When he finally gets back to Stark Tower, a little battered, jetlagged, ready for a shower and a beer with Bucky before he crashes, the apartment is empty—or, well, Bucky’s not there. Sighing, Steve dodges cats—bigger than they’d been when he left, and bigger than they were in all those pictures—to get to the shower, because if he sits down now he won’t have the energy to get up for a good few hours. As it is his shower barely lasts ten minutes, just long enough to scrub down before he stumbles out and into his favorite pair of pyjamas. His bed is made, military-tight, and he walks over to smell the pillow. It’s all clean, even though Bucky hadn’t responded when Steve had texted to let him know he was on his way back. He thinks about texting T’Challa, who’s going to spend a week or so here in New York and fly Shuri out for a visit, but he’s even too exhausted for that.

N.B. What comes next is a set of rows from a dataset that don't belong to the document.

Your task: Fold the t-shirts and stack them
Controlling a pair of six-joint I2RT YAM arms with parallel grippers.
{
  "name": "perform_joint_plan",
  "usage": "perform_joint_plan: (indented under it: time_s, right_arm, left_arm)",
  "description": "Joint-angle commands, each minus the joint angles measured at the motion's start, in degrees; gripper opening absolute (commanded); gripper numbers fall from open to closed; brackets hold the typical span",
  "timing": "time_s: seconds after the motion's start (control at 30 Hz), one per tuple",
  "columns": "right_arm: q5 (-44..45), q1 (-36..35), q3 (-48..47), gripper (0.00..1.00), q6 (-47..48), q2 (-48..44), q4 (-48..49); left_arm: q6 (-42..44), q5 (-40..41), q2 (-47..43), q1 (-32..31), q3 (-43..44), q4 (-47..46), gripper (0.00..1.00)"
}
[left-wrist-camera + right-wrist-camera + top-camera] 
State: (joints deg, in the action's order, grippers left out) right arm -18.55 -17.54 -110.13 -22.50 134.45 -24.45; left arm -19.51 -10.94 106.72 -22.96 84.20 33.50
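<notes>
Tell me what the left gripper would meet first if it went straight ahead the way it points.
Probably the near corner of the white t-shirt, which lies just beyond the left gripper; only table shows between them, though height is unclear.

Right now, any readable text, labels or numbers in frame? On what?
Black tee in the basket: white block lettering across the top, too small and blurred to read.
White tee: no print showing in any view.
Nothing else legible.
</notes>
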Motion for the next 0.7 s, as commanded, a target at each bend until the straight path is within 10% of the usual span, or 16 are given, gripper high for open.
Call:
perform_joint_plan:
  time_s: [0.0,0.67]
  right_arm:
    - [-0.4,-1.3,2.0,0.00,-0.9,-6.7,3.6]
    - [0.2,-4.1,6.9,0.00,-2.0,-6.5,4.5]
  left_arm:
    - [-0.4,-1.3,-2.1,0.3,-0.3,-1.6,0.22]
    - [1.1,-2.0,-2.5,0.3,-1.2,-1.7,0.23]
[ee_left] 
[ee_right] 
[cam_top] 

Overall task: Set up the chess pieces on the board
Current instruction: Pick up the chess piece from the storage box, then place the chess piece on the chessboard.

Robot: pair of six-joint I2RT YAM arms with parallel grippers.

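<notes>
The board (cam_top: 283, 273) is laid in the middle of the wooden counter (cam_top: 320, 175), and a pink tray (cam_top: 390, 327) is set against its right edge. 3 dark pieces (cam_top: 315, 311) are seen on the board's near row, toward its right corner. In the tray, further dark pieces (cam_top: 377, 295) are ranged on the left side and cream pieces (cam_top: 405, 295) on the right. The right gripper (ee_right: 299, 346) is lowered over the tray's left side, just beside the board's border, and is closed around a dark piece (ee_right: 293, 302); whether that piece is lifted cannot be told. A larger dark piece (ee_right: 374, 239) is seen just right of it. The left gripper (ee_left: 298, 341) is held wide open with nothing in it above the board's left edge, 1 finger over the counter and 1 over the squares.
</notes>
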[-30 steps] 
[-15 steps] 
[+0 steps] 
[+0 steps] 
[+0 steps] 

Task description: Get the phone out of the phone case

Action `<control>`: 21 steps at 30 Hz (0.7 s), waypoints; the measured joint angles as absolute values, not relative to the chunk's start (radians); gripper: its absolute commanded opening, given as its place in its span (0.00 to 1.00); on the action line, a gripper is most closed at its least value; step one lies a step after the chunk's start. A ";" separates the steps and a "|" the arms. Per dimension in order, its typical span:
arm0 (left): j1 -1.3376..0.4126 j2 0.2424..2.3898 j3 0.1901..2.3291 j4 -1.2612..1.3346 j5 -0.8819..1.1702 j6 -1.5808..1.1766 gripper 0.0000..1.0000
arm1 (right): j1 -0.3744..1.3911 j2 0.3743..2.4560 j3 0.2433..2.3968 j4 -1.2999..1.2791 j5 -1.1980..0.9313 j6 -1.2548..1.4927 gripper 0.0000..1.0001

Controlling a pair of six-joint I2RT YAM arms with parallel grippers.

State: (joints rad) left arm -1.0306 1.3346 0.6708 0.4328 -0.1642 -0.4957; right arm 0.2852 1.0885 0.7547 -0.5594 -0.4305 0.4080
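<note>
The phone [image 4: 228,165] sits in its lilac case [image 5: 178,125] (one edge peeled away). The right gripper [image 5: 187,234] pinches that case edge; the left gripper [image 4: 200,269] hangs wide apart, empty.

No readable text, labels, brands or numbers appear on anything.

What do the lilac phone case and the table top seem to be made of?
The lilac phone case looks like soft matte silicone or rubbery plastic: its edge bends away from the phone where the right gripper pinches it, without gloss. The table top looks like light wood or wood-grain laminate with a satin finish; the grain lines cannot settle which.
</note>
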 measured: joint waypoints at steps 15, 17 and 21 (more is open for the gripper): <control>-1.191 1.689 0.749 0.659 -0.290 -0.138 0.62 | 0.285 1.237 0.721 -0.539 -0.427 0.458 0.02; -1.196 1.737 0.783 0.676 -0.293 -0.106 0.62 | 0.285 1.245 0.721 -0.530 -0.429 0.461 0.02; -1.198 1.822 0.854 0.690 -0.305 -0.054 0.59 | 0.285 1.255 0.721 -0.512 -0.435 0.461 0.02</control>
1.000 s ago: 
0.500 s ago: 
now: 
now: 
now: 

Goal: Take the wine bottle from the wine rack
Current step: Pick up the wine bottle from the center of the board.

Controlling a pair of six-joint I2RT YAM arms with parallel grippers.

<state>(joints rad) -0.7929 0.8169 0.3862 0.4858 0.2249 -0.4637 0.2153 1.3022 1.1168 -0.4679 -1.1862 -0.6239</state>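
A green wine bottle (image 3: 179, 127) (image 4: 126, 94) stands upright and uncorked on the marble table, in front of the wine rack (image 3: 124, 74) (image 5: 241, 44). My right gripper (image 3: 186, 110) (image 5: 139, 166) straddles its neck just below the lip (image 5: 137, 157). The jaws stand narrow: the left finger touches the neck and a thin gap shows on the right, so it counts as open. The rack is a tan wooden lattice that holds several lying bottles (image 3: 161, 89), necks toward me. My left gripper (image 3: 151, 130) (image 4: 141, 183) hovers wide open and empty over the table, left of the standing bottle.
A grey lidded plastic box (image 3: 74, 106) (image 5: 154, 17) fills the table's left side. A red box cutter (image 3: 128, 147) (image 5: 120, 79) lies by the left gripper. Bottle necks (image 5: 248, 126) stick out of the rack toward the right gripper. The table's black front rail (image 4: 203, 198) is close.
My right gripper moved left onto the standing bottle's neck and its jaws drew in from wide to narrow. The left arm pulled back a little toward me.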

It’s not until he finally collapses into a seat on the couch that Cat Steve appears. “Hey, sweetie,” Steve murmurs, mustering up the energy to sit up and reach for her. She dances out of his reach, meowing loudly. “C’mere, Cat Steve.”

Cat Steve plonks her butt down on the carpet and yells.

Sighing, Steve reaches a hand out toward her. “What is it, honey? It’s me, you know me. I’m Human Steve, remember?” The look she gives him is nothing short of a glare. “Is it because I was gone so long? I’m sorry, sweetie, I am.” Her meow ends on a growl. Steve sighs again and sits back, taking a sip of his beer. “Alright, Cat Steve, okay. I’m sorry. I’ll just…I’ll just be over here then. When you’re ready.”

He lies down after a minute, resting his head on the armrest of the sofa, and flips aimlessly through the TV channels, pausing for a few minutes each on a cooking show, a soap opera, a hockey game. When he’s exhausted his patience for looking for something to watch, he returns to the cooking show and drops the remote on the floor. Julius Caesar drapes herself over his waist after a little while, and M1A1 Flamethrower curls up around his feet.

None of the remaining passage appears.